La psychanalyse aujourd'hui

 

Définir le caractère universel de la psychanalyse aujourd’hui relève comme de sa pratique depuis Freud « d’un impossible ».

Impossible partagé avec l’enseignement et la politique.

Il n’existe pas de « un » dans la psychanalyse, en ce sens, la pratique est fondamentalement laïque, son enseignement ne pouvant être universalisé ou validé par un quelconque titre régit et configuré par une institution.

 

C’est d’ailleurs cela qui garantie son accès à ce que Lacan appelait le « parlêtre ».

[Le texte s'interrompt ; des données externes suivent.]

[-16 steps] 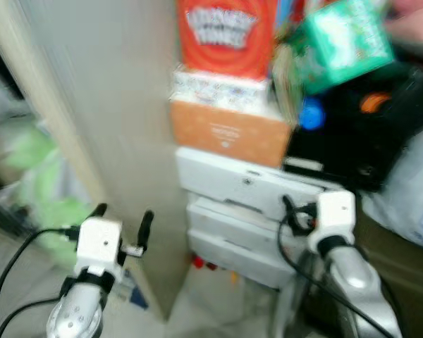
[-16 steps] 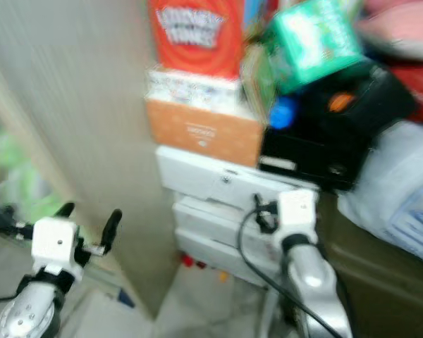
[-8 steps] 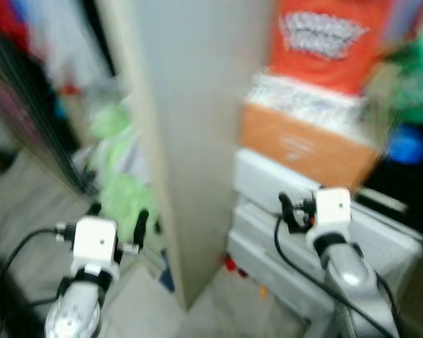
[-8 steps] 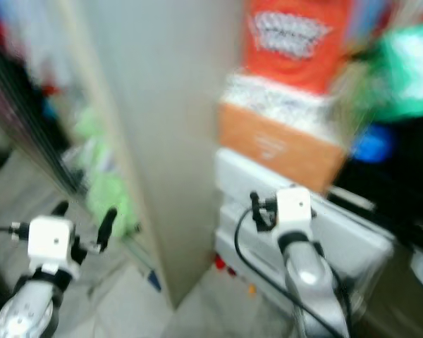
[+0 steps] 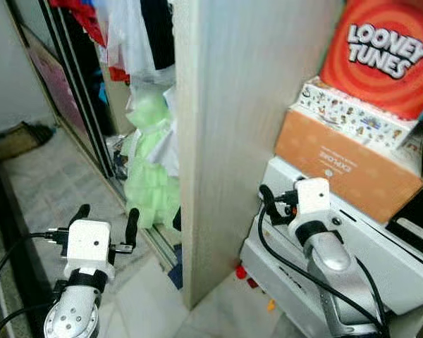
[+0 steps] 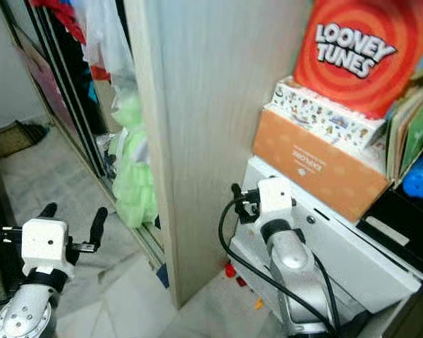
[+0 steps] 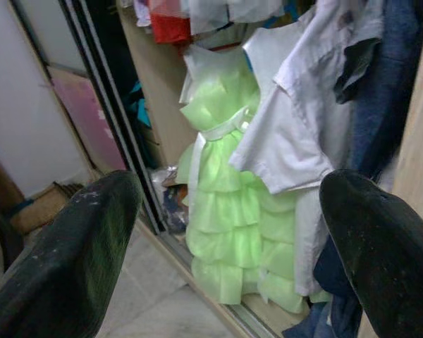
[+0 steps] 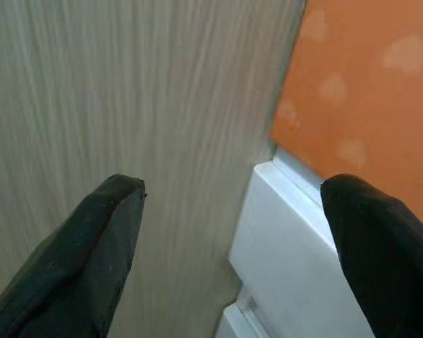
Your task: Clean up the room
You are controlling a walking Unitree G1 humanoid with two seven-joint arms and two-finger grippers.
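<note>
A pale green ruffled dress [image 5: 149, 176] hangs low in an open wardrobe, beside a white shirt [image 7: 296, 141] and dark clothes. My left gripper [image 5: 107, 218] is held low over the tiled floor, pointing at the dress from a short way off; it is open and holds nothing, its fingertips [image 7: 92, 246] framing the dress [image 7: 225, 211]. My right gripper [image 5: 268, 205] is open and empty too, close to the wardrobe's wooden side panel [image 5: 233, 127] where it meets a white plastic drawer unit [image 5: 381, 253].
Stacked on the drawer unit are an orange box [image 5: 338, 155], a patterned box and a red Looney Tunes box [image 5: 384, 56]. Small red bits [image 5: 241, 271] lie on the floor at the panel's foot. Dark sliding-door rails [image 5: 77, 127] run along the left. The grey tiled floor [image 5: 49, 183] stretches left.
The camera has swung left, from the stacked boxes toward the open wardrobe, and the blur has cleared. Both grippers stay open and empty in the same pose.
</note>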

La question du langage, est somme toute, la question centrale.

 

Qu’une personne en analyse, puisse se rendre compte et comprendre ce qui fonde son humanité au travers de cet accès révélé par une brèche dans son inconscient est la seule voie proposée par la psychanalyse.

Aucun miracle, mais l’accès à quelque chose « d’inouï », qui ne cesse de s’écrire et ne s’entends que de cette « voie » là.

 

Pas de « maître » donc, et une transmission tout à fait intransmissible.

 

Répondre à ce qu’est une psychanalyse, est d’abord mettre en évidence ce qu’elle n’est pas, et par là même ce qu’un psychanalyste peut être pour celui qui vient le rencontrer :

 

La plupart du temps, on vient voir un Psy, pour y voir un peu plus clair en soi ou débrouiller des histoires retorses dans lesquelles on se débat.

 

Et bien, le psychanalyste, n’est ni juge, ni maître, à partir de là il n’organisera pas la vie à la place de son analysant mais acceptera « toutes places utiles » pour lui au travers de ce que l’on nomme le transfert.

Ainsi, le cadre analytique  est « posé » dans un lieu particulier, un espace où émerge la parole que l’on n’attends pas …

 

La psychanalyse est un voyage long, difficile, qui nécessite pour le psychanalysé de se mettre à l’oeuvre, de puiser en lui même l’introspection nécessaire à la réalisation de l’ouvrage d’une vie : accéder à son désir en abandonnant ou pas ce qui lui fait obstacle.

 

Pas d' universalité du psychanalyste, pas un semblable donc …

 

Mais je dirais une expérience à valeur commune de « l’épreuve analytique », non pas d’un probable examen mais de l‘ usage du texte, de l’emploi de la lettre, de la langue (la lalangue disait Lacan).

 

Si un psychanalyste, pour le devenir doit "faire ses humanités", il partage avec tout homme, la seule universalité possible et la seule qui vaille :  l'humanité.